__Brief__: Produce a word-for-word copy of the data that follows, excluding images.

====

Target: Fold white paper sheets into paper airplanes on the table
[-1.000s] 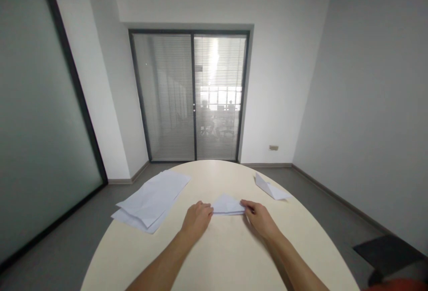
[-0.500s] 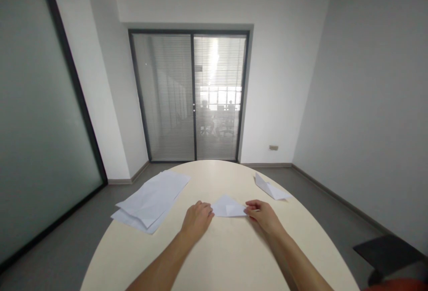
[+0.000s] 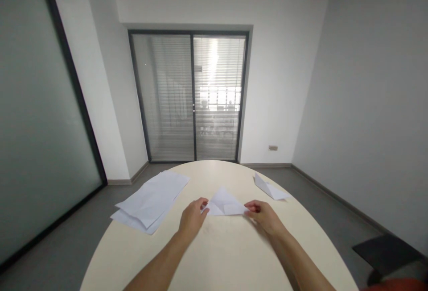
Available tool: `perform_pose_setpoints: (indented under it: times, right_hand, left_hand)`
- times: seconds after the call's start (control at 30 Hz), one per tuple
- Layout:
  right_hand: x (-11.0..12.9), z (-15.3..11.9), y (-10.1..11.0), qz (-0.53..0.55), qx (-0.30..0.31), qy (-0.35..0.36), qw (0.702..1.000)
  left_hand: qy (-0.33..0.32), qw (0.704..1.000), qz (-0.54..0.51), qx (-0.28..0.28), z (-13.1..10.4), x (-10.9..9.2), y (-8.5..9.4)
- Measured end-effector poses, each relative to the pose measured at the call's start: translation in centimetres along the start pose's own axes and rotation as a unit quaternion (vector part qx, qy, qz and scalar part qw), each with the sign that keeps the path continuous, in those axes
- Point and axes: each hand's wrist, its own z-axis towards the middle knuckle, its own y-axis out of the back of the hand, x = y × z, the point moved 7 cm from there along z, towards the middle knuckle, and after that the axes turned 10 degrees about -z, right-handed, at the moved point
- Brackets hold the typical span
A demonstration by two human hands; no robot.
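Toward twelve o'clock on the table [image 3: 214,255], I see the folded paper [image 3: 224,205] pinched at its nine-o'clock corner by the left hand [image 3: 193,216] and its three-o'clock corner by the right hand [image 3: 266,218], so an uneven tug could skew it.

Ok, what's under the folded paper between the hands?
The pale tabletop shows around the folded paper; whatever is directly under it is covered, so I can't tell.
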Motion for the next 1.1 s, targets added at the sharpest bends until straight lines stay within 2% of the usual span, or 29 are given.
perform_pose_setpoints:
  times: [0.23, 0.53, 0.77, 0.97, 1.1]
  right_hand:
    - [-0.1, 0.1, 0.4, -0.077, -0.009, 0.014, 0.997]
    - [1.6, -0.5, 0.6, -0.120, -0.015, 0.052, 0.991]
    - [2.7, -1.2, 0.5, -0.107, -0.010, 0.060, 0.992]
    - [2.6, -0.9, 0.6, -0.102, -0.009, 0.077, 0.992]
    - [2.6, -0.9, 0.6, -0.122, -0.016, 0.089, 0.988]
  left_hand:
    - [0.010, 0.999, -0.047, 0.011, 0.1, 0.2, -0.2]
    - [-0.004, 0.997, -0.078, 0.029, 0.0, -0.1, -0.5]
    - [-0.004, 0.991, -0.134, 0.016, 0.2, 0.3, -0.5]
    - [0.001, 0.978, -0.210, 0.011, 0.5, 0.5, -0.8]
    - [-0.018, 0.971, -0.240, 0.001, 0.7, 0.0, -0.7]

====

__Answer to the problem__:
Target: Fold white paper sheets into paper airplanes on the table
[-1.000s] 
[-0.500s] 
[+0.000s] 
Available tool: `perform_pose_setpoints: (indented under it: times, right_hand, left_hand)`
- times: seconds after the call's start (control at 30 Hz), one per tuple
- Layout:
  right_hand: x (-11.0..12.9), z (-15.3..11.9), y (-10.1..11.0), qz (-0.53..0.55), qx (-0.30..0.31), qy (-0.35..0.36), qw (0.702..1.000)
  left_hand: qy (-0.33..0.32), qw (0.704..1.000), qz (-0.54..0.51), qx (-0.28..0.28), z (-13.1..10.4), x (-10.9..9.2), y (-8.5..9.4)
- Measured end-effector poses, each relative to the pose measured at the call's start: translation in centimetres along the start pose's own axes and rotation as a unit quaternion (vector part qx, qy, qz and scalar part qw), each with the sign that keeps the path continuous, in those axes
- Point and axes: each hand's wrist, its own z-axis towards the middle knuckle, its own y-axis out of the back of the hand, x = y × z, the point moved 7 cm from there along z, towards the middle knuckle, and after that the axes turned 10 degrees about -z, right-handed, at the moved point
- Brackets hold the typical span
A demonstration by two human hands; no robot.
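Toward twelve o'clock on the table [image 3: 214,255], I see the folded paper [image 3: 224,205] pinched at its nine-o'clock corner by the left hand [image 3: 193,216] and its three-o'clock corner by the right hand [image 3: 266,218], so an uneven tug could skew it.

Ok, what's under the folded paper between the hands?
The pale tabletop shows around the folded paper; whatever is directly under it is covered, so I can't tell.
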Motion for the next 1.1 s, targets added at the sharpest bends until straight lines stay within 2% of the usual span, or 29 are given.
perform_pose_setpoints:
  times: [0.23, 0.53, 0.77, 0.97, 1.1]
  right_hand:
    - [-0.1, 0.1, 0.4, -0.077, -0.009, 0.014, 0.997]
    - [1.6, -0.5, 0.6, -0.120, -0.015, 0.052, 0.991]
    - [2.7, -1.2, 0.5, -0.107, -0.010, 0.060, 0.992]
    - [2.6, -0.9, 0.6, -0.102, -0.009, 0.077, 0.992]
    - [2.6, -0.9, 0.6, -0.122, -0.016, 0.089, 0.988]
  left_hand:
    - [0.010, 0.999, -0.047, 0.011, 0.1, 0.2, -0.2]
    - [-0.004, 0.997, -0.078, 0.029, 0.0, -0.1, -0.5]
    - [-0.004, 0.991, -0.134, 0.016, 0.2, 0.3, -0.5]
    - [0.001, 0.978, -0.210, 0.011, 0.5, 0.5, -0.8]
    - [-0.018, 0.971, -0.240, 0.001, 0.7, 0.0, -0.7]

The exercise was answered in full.